* **What you are asked to do**: Please repeat the lines below exactly. Begin with the line containing "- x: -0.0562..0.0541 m" and go on through the line containing "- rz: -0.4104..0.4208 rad".
---------------
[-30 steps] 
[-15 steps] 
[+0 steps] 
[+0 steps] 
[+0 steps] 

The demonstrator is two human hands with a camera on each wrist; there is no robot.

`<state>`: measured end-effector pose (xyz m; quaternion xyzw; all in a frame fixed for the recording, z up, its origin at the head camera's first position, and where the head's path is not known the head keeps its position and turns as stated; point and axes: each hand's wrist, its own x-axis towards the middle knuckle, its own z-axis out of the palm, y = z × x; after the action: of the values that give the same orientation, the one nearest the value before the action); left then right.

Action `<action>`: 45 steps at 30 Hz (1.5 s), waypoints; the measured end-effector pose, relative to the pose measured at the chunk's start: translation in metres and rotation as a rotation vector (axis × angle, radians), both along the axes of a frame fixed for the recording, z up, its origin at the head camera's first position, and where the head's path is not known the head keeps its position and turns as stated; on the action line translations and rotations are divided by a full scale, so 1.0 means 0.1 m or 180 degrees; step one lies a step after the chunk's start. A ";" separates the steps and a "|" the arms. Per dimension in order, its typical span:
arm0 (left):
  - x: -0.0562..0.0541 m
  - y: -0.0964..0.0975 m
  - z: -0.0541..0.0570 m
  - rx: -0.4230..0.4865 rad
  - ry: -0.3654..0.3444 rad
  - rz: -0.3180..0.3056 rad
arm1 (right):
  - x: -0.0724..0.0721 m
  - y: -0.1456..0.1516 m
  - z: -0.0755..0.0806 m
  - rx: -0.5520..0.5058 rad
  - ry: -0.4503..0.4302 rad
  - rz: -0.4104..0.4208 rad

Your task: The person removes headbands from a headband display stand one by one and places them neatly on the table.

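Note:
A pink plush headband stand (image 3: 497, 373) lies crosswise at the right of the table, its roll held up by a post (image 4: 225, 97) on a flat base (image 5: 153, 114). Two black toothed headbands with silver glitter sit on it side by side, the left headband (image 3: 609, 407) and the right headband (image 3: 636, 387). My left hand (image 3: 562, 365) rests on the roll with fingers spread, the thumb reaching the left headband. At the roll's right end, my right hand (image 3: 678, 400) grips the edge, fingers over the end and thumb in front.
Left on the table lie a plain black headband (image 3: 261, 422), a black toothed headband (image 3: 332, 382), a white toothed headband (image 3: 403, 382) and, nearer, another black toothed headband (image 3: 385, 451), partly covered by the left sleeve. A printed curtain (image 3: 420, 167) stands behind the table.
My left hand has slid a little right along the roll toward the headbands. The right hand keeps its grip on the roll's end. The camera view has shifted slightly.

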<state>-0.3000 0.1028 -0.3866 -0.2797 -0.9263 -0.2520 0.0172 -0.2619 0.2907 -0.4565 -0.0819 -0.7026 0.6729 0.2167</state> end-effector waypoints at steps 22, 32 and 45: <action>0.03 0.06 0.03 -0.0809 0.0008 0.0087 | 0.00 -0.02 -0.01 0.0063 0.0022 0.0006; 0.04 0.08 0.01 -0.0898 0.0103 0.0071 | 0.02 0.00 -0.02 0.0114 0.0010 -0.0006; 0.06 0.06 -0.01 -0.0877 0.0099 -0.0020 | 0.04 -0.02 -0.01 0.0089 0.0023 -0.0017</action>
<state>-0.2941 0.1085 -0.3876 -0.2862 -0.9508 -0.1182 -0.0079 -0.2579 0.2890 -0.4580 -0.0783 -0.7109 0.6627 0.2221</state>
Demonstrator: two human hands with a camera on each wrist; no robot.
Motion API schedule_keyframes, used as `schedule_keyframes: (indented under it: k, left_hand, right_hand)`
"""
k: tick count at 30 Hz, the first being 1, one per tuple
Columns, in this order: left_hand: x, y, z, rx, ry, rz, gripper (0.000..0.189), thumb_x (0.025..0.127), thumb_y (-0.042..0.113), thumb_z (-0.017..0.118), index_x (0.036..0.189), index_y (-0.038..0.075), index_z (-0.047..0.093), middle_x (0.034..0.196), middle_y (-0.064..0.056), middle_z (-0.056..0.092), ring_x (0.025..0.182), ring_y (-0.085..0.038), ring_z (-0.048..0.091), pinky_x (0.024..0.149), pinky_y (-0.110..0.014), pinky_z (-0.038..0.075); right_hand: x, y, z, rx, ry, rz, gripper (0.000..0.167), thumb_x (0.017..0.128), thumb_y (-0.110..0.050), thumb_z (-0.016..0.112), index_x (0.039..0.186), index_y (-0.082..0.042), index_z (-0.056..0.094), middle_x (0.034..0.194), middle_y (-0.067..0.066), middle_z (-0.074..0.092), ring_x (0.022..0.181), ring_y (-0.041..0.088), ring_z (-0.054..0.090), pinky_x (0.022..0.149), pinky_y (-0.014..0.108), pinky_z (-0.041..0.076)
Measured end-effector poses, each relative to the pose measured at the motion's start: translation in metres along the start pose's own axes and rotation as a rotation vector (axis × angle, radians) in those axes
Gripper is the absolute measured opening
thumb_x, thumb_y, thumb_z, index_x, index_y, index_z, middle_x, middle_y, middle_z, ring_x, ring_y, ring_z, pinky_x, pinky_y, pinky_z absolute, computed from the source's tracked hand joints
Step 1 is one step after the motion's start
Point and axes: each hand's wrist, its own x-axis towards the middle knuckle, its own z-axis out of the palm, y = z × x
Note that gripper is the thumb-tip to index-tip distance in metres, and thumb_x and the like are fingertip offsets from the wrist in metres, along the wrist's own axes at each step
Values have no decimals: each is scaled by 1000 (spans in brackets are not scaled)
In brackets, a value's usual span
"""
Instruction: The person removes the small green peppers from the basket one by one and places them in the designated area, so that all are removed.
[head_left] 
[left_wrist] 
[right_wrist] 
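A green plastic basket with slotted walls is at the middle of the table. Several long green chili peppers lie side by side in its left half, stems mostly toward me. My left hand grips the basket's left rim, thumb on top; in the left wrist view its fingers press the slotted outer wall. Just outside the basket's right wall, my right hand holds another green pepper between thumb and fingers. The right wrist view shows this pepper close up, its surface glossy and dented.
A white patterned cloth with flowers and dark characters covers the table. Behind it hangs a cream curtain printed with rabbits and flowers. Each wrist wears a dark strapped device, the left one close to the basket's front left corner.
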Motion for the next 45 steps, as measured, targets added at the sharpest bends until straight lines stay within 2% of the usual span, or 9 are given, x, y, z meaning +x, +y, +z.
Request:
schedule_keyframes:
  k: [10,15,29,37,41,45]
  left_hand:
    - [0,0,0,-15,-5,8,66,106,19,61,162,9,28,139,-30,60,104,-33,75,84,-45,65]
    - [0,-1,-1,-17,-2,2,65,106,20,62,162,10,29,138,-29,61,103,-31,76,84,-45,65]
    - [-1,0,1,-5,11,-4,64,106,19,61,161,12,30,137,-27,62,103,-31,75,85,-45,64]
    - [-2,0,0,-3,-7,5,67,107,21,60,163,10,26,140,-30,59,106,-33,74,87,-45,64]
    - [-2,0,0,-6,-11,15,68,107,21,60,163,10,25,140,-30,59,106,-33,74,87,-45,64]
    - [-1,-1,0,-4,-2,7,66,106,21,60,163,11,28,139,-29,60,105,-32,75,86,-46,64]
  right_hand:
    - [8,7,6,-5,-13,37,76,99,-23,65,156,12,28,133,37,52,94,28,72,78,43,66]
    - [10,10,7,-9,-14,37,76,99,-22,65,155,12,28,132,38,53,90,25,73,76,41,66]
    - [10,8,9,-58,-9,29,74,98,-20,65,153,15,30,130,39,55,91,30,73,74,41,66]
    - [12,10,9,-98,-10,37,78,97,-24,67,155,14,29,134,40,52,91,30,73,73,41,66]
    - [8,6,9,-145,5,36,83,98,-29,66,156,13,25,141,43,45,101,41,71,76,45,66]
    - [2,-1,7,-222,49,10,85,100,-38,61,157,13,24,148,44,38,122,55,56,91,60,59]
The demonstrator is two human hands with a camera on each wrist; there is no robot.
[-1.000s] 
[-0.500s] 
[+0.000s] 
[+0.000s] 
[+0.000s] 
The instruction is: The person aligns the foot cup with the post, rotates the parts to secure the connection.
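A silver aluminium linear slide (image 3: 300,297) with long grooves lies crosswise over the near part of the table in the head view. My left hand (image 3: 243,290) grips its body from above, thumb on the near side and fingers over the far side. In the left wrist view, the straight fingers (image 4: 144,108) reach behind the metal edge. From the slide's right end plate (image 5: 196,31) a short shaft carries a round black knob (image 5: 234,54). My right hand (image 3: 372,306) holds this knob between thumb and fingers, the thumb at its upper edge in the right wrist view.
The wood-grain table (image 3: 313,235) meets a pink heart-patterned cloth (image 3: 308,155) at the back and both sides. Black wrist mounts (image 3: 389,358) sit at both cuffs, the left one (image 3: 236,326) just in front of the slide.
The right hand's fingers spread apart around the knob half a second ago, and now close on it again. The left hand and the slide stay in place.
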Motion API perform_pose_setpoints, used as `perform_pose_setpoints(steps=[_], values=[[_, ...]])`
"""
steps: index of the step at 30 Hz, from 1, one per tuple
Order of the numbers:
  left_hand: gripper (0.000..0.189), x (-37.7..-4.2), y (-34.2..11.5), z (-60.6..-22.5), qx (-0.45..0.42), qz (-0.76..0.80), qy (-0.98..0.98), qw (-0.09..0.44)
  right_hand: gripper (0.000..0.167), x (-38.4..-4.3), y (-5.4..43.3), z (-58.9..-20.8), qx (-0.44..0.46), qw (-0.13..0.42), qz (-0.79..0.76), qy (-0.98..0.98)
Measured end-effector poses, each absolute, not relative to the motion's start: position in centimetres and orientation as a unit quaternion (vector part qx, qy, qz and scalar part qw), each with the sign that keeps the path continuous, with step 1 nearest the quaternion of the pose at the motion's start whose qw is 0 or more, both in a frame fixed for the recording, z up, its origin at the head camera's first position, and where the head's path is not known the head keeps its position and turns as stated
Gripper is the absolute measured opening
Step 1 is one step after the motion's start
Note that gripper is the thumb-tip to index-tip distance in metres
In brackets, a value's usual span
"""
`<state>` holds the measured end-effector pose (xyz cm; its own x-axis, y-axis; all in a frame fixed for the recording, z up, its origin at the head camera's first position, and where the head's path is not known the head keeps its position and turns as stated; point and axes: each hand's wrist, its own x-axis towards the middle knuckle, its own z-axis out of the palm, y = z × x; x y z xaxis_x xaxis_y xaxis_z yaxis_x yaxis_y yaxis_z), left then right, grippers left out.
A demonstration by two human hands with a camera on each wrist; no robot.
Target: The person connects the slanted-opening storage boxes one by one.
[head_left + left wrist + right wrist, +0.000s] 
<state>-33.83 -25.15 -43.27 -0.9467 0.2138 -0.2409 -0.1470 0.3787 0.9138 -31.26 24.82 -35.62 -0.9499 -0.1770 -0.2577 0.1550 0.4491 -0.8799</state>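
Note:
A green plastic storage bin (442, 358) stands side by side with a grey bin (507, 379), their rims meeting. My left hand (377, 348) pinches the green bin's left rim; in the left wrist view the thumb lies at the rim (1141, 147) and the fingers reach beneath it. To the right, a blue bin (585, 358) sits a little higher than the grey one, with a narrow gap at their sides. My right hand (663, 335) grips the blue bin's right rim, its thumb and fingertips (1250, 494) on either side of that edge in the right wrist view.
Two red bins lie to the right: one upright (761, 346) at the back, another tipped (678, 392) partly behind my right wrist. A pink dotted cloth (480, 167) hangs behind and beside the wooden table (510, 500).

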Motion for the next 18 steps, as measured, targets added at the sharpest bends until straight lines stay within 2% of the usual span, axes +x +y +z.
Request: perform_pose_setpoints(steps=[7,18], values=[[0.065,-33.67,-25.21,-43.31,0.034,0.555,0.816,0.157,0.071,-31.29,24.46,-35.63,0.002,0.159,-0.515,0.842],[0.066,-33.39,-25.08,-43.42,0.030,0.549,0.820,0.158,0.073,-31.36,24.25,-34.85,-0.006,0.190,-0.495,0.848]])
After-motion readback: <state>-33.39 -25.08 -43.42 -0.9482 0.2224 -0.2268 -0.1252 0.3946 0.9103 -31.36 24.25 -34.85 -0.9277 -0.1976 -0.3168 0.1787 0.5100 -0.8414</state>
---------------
* **Result**:
  - x: -0.0562..0.0541 m
  - y: -0.0964..0.0975 m
  - z: -0.0541..0.0570 m
  - rx: -0.4230..0.4865 rad
  - ry: -0.3654..0.3444 rad
  - rz: -0.3180..0.3056 rad
arm1 (right):
  - x: -0.0724..0.0721 m
  - y: -0.1456..0.1516 m
  - z: -0.0755..0.0806 m
  - rx: -0.5520..0.5058 rad
  - ry: -0.4503..0.4302 rad
  - rz: -0.4104..0.4208 rad

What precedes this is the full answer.